**ASSIGNED TASK**
Count up the lines below that include the string "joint" and report the number by itself.
· · ·
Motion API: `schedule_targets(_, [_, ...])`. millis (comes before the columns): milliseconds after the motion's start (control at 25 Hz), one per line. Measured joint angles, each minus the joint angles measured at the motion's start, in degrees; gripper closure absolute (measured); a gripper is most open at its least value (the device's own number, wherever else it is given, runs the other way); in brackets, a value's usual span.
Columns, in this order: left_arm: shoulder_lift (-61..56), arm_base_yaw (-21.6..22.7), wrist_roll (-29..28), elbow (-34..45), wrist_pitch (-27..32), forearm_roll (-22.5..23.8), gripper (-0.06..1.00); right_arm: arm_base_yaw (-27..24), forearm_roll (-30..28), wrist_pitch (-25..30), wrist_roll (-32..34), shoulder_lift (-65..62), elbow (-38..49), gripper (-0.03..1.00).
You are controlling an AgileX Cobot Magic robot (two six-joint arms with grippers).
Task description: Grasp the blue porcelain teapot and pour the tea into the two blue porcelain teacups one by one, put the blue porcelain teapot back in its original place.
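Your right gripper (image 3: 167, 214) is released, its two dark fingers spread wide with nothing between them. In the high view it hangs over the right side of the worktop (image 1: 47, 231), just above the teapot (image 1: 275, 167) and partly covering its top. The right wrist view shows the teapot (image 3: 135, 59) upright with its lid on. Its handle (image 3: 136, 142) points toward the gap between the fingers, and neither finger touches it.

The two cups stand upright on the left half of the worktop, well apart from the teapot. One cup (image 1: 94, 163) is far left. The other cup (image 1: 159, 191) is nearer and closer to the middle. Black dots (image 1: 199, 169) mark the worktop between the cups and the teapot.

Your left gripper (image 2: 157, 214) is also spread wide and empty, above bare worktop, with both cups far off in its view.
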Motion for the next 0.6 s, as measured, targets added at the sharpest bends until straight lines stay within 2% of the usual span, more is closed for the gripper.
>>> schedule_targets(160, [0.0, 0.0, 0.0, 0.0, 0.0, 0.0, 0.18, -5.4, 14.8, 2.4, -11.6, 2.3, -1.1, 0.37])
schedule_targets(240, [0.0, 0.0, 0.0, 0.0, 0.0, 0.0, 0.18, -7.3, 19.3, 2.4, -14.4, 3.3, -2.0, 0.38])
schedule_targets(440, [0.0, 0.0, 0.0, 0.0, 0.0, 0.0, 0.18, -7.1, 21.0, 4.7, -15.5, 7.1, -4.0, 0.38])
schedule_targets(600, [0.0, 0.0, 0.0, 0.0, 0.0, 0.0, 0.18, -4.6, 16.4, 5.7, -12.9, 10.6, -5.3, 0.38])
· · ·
**REPLY TO THE EXERCISE**
2